Joe Fontenot:                The last episode we did looked at miracles; why do they happen, why do they not happen, and so forth, and talked about that. You have some great resources and books at the end. So if somebody hasn't listened to that, it'd be great to go back and listen to that as well after you're done with this one. So here's a question that you referenced in the other one, and I have this question still in my mind. This is about the hiddenness of God. You said that a few times.

                                    So here's my question, why don't we see God, and by extension miracles, like they did in the Bible? I mean, at least from my point of view, I don't think I've ever seen a miracle.

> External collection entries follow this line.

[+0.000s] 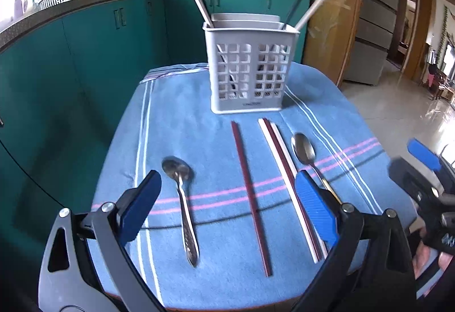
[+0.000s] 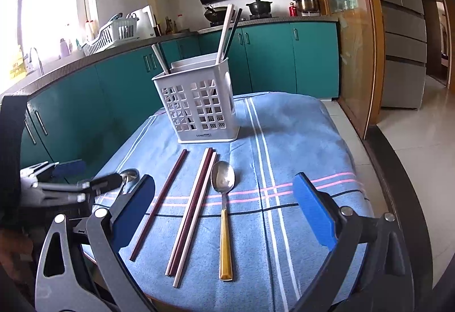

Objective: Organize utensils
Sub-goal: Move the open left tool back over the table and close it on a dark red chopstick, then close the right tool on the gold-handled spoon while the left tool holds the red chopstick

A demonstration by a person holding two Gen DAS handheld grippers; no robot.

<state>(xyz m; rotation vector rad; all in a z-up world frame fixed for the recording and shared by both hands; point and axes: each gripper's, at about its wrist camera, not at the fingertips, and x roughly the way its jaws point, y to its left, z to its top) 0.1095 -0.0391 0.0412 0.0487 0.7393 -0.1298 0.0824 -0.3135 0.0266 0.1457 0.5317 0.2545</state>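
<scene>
From my left wrist camera, the left gripper (image 1: pixel 227 203) hovers low over the blue striped towel (image 1: pixel 216 277) that covers the table, its blue-padded jaws spread wide and holding nothing. Between them lie the all-steel spoon (image 1: pixel 182 198), bowl toward twelve o'clock, and the single dark red chopstick (image 1: pixel 250 198) just to its three o'clock side. Further toward three o'clock, a bundle of white and dark red chopsticks (image 1: pixel 287 186) runs under the right-hand pad. The white perforated plastic utensil caddy (image 1: pixel 248 70) stands upright at twelve o'clock on the towel's far end, with a few long chopsticks (image 1: pixel 310 8) leaning out of it. From my right wrist camera, the right gripper (image 2: pixel 224 215) is likewise wide open and empty. The steel spoon with a yellow handle (image 2: pixel 224 215) lies between its pads, bowl toward twelve, just beside the bundled chopsticks at its nine o'clock side. The left gripper shows at nine o'clock there, over the all-steel spoon. Teal kitchen cabinets (image 2: pixel 264 61) stand behind the table.
</scene>
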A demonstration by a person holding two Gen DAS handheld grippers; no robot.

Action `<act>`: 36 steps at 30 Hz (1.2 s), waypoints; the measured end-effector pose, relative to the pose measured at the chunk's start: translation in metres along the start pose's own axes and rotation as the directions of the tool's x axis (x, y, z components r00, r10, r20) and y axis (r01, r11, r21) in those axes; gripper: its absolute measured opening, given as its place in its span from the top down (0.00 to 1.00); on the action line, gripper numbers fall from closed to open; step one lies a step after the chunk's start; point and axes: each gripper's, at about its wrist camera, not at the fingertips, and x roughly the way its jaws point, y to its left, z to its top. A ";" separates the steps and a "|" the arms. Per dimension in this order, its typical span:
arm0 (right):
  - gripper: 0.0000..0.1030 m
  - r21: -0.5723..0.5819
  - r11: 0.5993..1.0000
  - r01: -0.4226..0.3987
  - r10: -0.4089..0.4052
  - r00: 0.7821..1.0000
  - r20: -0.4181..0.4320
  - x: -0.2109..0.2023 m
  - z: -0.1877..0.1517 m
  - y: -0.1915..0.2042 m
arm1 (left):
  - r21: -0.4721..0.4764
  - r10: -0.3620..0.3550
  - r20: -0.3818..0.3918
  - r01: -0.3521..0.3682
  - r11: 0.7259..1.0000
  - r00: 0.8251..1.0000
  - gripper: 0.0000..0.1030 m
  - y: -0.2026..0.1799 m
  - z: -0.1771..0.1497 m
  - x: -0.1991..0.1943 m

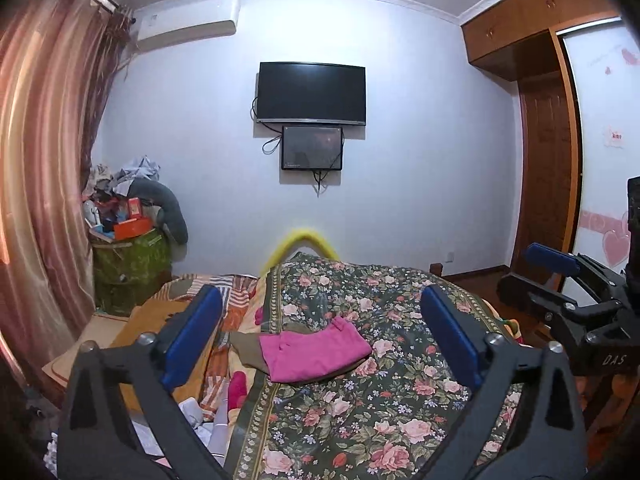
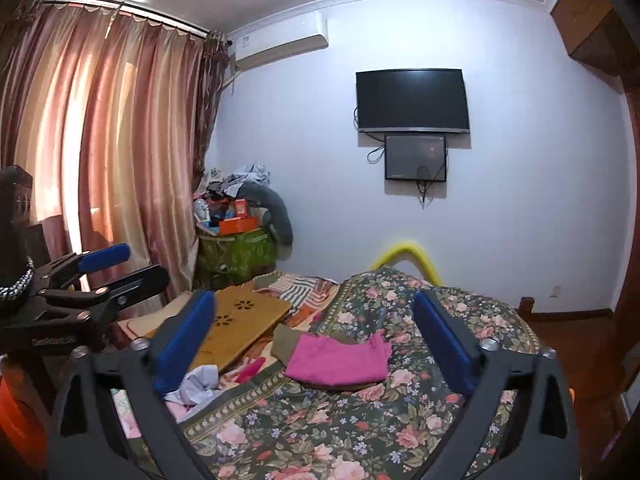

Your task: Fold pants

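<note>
Left wrist view looks along the left gripper, whose blue-padded jaws stand wide apart with nothing between the pads; beyond them, out on the floral bedspread, lie the pants, folded into a compact pink bundle with an olive-brown layer showing beneath and to the left. The bundle rests flat near the middle of the bed, well apart from both grippers. At the right edge of this view the right gripper shows from the side. Right wrist view gives the same scene from further right: the right gripper has its jaws spread wide and empty, and the pants lie ahead on the bedspread. The left gripper appears at the left edge. Left of the pants a yellow-brown board with flower cut-outs lies on the bed, and crumpled pale cloth sits nearer. On the far wall hang a television and a smaller screen, with curtains at the left.
</note>
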 end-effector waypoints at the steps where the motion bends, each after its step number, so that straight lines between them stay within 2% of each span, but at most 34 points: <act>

Jamie Dew:                   Right. Yeah. Yeah, great question. I think I don't want to deny that there are, in fact, some people that experienced miracles, even by the definition that I gave in the last podcast. I do think that there's... Again, I mentioned the Craig Keener two volume set where he just outlines a tremendous amount of information and data. I have known friends that have experienced very clear things. I've experienced a few things in my life that I would be pretty doggone close to put in the category of miracle. I'm just amazed by what happened, and I don't have any physiological or scientific explanation for. But it is very rare, and so I'm glad we're doing this follow-up podcast because there is this other big issue out there called the hiddenness of God. 

                                    Now, again, as I mention this, most philosophers of religion when they deal with hiddenness, they put it in with the problem of evil. I'll give you two examples of that. In a book that I did years ago with Chad Meister called God and Evil, it's a book on the problem of evil, but we deal with hiddenness in that book. In the book I mentioned in the last podcast, Philosophy: a Christian Introduction, that I did a couple of years ago with Paul Gould, Paul wrote the chapter on the problem of evil, and the second half of that chapter deals with the hiddenness of God. So that's the normal way that this issue comes up. It's perfectly legitimate to deal with it that way because it is a subset of the problem of evil. 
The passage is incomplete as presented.